Information supplied
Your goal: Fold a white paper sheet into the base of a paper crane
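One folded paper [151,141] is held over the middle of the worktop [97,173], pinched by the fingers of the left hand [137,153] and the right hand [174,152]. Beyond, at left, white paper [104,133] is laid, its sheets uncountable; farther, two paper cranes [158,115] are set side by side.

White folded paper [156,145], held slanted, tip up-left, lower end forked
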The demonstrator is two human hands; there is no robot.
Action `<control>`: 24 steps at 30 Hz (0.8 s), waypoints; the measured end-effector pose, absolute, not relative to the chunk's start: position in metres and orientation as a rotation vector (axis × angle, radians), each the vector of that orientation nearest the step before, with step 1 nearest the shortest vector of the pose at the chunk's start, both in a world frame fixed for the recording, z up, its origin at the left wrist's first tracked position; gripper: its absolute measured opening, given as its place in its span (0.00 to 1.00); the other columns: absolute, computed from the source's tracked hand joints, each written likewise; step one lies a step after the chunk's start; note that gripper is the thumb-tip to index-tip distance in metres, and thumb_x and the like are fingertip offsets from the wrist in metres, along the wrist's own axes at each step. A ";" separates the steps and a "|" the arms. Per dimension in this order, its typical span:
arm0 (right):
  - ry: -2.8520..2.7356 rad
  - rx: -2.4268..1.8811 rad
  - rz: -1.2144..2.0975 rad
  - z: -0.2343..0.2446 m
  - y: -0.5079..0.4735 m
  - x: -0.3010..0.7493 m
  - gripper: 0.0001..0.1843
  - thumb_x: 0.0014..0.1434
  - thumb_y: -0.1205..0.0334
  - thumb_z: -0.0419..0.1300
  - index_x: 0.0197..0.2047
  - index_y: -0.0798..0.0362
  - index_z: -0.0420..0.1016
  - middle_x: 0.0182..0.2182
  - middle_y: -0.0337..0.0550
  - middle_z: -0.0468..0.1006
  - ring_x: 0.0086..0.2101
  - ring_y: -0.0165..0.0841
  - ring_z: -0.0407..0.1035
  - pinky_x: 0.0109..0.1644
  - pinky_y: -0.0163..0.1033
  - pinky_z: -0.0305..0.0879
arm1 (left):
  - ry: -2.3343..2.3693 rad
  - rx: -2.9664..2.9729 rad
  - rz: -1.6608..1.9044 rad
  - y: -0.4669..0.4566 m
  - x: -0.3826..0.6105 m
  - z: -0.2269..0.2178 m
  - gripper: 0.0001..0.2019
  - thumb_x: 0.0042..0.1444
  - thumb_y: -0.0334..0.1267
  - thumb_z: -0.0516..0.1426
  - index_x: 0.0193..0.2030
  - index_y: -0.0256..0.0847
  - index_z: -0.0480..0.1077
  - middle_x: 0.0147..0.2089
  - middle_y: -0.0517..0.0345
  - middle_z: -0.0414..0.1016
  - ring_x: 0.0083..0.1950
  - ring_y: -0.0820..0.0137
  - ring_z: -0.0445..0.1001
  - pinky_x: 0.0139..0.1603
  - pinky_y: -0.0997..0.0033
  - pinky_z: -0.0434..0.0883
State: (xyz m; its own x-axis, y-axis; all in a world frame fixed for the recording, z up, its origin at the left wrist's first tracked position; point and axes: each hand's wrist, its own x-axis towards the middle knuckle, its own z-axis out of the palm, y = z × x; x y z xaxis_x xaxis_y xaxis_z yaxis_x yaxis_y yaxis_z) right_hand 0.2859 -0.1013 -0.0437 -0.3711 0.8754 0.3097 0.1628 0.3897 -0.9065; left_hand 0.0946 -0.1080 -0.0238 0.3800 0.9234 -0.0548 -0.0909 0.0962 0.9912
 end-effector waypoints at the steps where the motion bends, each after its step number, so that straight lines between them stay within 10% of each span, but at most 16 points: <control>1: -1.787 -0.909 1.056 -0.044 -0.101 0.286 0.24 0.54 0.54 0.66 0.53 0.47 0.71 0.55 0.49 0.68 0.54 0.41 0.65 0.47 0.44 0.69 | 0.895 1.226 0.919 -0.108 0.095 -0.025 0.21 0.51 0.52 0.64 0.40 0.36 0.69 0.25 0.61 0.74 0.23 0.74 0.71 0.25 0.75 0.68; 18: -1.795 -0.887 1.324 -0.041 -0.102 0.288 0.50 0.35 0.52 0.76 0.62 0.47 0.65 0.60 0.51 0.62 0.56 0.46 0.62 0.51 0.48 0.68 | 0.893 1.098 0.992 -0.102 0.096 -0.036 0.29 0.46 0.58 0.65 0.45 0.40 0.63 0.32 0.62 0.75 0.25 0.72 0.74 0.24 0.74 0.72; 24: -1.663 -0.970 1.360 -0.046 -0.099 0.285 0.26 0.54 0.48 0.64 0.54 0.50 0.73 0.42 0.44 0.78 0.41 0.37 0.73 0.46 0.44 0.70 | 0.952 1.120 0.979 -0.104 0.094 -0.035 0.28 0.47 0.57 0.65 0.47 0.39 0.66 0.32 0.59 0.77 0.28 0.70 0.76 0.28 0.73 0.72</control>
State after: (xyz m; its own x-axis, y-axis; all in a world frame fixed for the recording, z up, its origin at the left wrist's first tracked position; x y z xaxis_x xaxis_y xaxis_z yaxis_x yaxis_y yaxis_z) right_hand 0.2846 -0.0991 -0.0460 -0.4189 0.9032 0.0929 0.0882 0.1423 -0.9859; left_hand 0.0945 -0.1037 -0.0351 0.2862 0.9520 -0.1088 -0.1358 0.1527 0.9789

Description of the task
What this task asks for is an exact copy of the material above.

Response to the exercise
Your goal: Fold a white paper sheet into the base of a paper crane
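One folded paper [151,141] is held over the middle of the worktop [97,173], pinched by the fingers of the left hand [137,153] and the right hand [174,152]. Beyond, at left, white paper [104,133] is laid, its sheets uncountable; farther, two paper cranes [158,115] are set side by side.

White folded paper [156,145], held slanted, tip up-left, lower end forked
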The demonstrator is two human hands; there is no robot.
Action `<control>`: 24 steps at 30 Hz (0.8 s), waypoints; the measured end-effector pose, absolute, not relative to the chunk's start: position in metres and orientation as a rotation vector (axis × angle, radians), each the vector of that orientation nearest the step before, with step 1 nearest the shortest vector of the pose at the chunk's start, both in a world frame fixed for the recording, z up, its origin at the left wrist's first tracked position; gripper: its absolute measured opening, given as its place in its span (0.00 to 1.00); the other columns: absolute, computed from the source's tracked hand joints, each written likewise; step one lies a step after the chunk's start; note that gripper is the thumb-tip to index-tip distance in metres, and thumb_x and the like are fingertip offsets from the wrist in metres, along the wrist's own axes at each step. A ";" separates the steps and a "|" the arms. Per dimension in this order, its typical span:
arm0 (right):
  - ry: -2.8520..2.7356 rad
  - rx: -2.4268..1.8811 rad
  - rz: -1.2144..2.0975 rad
  - z: -0.2343..0.2446 m
  - y: -0.5079..0.4735 m
  - x: -0.3010..0.7493 m
  - gripper: 0.0001..0.1843
  - thumb_x: 0.0014..0.1434
  - thumb_y: -0.1205..0.0334
  - thumb_z: -0.0419..0.1300
  - index_x: 0.0197..0.2047
  - index_y: -0.0798..0.0362
  - index_z: -0.0420..0.1016
  - middle_x: 0.0182..0.2182
  - middle_y: -0.0337..0.0550
  - middle_z: -0.0468..0.1006
  - ring_x: 0.0086..0.2101
  - ring_y: -0.0165..0.0841
  - ring_z: -0.0407..0.1035
  - pinky_x: 0.0109..0.1644
  - pinky_y: -0.0163..0.1033
  - pinky_z: -0.0305..0.0879
arm1 (left):
  - ry: -2.3343..2.3693 rad
  - rx: -2.9664..2.9729 rad
  - rz: -1.6608..1.9044 rad
  - y: -0.4669..0.4566 m
  - x: -0.3826..0.6105 m
  - z: -0.2269..0.2178 m
  - gripper: 0.0001..0.2019
  - thumb_x: 0.0042..0.1444
  - thumb_y: -0.0334..0.1267
  - thumb_z: -0.0516..0.1426
  - index_x: 0.0193..0.2030
  - index_y: -0.0256..0.0847
  - index_z: -0.0480..0.1077
  - middle_x: 0.0147..0.2089
  - middle_y: -0.0517..0.0345
  - middle_z: -0.0414..0.1016
  - ring_x: 0.0083..0.1950
  - ring_y: -0.0820..0.0137
  - ring_z: -0.0445..0.1001
  - pinky_x: 0.0139..0.1603
  - pinky_y: -0.0997..0.0033
  - pinky_z: -0.0434..0.0883
State: (xyz m; its own x-axis, y-axis; all in a world frame fixed for the recording, z up, its origin at the left wrist's first tracked position; point and axes: each hand's wrist, its own x-axis towards the middle knuckle, its own z-axis out of the palm, y = z × x; x y z xaxis_x xaxis_y xaxis_z yaxis_x yaxis_y yaxis_z) right_hand 0.2859 -0.1013 -0.0437 -0.3711 0.8754 0.3097 0.1628 0.3897 -0.9065; left_hand 0.0946 -0.1080 -0.0238 0.3800 0.9234 -0.0548 -0.0909 0.0962 0.9912
 end-effector waypoints at the steps where the motion bends, each after its step number, so that straight lines between them stay within 10% of each span, but at most 16 points: <control>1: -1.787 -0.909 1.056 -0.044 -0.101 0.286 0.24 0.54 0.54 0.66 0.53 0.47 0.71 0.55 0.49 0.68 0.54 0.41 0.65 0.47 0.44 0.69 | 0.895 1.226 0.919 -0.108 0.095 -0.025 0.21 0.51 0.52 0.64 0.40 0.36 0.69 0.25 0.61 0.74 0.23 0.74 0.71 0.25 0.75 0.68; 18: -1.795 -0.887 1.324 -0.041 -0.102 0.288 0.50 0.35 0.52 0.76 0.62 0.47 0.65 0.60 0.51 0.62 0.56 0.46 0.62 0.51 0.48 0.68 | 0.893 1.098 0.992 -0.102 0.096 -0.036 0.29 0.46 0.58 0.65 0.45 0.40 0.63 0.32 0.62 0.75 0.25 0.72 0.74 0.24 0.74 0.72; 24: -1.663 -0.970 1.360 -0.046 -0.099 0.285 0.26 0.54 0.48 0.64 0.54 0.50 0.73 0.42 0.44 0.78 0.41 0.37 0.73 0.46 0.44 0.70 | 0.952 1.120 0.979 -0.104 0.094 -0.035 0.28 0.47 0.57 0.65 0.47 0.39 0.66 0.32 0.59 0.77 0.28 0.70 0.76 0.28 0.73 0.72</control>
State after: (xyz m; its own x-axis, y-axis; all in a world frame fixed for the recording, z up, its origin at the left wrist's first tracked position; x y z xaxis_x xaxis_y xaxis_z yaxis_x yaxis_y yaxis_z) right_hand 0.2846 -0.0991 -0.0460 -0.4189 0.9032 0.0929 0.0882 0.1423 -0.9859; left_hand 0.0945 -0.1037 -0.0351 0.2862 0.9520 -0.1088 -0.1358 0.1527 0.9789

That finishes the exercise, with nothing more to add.